[Assignment] Copy the data exactly. No line may be skipped.

-------- Data section

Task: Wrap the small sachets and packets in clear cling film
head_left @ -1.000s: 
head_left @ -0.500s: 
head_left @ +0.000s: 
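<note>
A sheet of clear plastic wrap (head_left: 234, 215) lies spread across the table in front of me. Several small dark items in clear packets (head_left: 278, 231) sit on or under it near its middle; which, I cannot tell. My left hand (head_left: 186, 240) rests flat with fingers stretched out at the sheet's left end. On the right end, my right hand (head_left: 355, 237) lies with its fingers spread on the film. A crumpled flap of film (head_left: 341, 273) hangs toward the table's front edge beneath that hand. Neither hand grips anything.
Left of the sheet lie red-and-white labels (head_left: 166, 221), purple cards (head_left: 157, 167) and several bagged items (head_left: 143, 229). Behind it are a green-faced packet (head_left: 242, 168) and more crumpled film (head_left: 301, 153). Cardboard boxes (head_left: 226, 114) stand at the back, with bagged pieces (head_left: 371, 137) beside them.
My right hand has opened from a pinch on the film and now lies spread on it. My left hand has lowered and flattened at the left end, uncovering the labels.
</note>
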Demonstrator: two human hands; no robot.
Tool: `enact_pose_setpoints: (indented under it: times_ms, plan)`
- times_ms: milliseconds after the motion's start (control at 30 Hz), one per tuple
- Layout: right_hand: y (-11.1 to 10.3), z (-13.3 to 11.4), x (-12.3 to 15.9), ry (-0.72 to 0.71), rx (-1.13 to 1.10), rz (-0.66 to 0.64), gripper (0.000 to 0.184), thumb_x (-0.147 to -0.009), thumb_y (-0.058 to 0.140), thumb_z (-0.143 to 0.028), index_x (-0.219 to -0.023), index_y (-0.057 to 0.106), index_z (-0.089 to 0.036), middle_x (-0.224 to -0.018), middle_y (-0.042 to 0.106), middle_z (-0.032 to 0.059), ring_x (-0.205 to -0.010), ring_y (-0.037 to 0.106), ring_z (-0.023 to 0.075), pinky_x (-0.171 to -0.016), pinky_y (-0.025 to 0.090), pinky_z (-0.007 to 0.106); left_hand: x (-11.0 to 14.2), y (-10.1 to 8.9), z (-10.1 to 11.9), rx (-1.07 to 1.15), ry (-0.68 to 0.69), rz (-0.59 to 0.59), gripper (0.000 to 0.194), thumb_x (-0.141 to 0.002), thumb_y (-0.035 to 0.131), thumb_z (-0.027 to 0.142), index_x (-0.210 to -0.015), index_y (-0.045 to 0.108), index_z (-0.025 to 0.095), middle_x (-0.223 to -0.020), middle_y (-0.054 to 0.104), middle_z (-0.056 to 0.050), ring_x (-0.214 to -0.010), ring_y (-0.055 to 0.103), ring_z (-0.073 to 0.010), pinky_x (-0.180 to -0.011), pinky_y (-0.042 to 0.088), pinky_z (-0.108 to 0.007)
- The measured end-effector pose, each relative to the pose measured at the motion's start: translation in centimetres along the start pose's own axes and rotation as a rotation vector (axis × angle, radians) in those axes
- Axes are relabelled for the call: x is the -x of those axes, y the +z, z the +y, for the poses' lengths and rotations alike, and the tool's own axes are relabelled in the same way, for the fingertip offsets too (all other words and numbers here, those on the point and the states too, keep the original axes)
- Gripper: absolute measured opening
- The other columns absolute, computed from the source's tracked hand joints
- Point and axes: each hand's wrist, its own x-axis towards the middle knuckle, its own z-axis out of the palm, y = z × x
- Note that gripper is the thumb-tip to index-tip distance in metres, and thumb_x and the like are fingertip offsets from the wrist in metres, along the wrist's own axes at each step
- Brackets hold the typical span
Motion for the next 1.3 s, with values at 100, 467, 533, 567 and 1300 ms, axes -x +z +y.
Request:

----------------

[Answer for the task]
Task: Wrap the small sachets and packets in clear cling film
head_left @ -1.000s: 
head_left @ -0.500s: 
head_left @ +0.000s: 
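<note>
A sheet of clear plastic wrap (head_left: 234, 215) lies spread across the table in front of me. Several small dark items in clear packets (head_left: 278, 231) sit on or under it near its middle; which, I cannot tell. My left hand (head_left: 186, 240) rests flat with fingers stretched out at the sheet's left end. On the right end, my right hand (head_left: 355, 237) lies with its fingers spread on the film. A crumpled flap of film (head_left: 341, 273) hangs toward the table's front edge beneath that hand. Neither hand grips anything.
Left of the sheet lie red-and-white labels (head_left: 166, 221), purple cards (head_left: 157, 167) and several bagged items (head_left: 143, 229). Behind it are a green-faced packet (head_left: 242, 168) and more crumpled film (head_left: 301, 153). Cardboard boxes (head_left: 226, 114) stand at the back, with bagged pieces (head_left: 371, 137) beside them.
My right hand has opened from a pinch on the film and now lies spread on it. My left hand has lowered and flattened at the left end, uncovering the labels.
</note>
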Demonstrator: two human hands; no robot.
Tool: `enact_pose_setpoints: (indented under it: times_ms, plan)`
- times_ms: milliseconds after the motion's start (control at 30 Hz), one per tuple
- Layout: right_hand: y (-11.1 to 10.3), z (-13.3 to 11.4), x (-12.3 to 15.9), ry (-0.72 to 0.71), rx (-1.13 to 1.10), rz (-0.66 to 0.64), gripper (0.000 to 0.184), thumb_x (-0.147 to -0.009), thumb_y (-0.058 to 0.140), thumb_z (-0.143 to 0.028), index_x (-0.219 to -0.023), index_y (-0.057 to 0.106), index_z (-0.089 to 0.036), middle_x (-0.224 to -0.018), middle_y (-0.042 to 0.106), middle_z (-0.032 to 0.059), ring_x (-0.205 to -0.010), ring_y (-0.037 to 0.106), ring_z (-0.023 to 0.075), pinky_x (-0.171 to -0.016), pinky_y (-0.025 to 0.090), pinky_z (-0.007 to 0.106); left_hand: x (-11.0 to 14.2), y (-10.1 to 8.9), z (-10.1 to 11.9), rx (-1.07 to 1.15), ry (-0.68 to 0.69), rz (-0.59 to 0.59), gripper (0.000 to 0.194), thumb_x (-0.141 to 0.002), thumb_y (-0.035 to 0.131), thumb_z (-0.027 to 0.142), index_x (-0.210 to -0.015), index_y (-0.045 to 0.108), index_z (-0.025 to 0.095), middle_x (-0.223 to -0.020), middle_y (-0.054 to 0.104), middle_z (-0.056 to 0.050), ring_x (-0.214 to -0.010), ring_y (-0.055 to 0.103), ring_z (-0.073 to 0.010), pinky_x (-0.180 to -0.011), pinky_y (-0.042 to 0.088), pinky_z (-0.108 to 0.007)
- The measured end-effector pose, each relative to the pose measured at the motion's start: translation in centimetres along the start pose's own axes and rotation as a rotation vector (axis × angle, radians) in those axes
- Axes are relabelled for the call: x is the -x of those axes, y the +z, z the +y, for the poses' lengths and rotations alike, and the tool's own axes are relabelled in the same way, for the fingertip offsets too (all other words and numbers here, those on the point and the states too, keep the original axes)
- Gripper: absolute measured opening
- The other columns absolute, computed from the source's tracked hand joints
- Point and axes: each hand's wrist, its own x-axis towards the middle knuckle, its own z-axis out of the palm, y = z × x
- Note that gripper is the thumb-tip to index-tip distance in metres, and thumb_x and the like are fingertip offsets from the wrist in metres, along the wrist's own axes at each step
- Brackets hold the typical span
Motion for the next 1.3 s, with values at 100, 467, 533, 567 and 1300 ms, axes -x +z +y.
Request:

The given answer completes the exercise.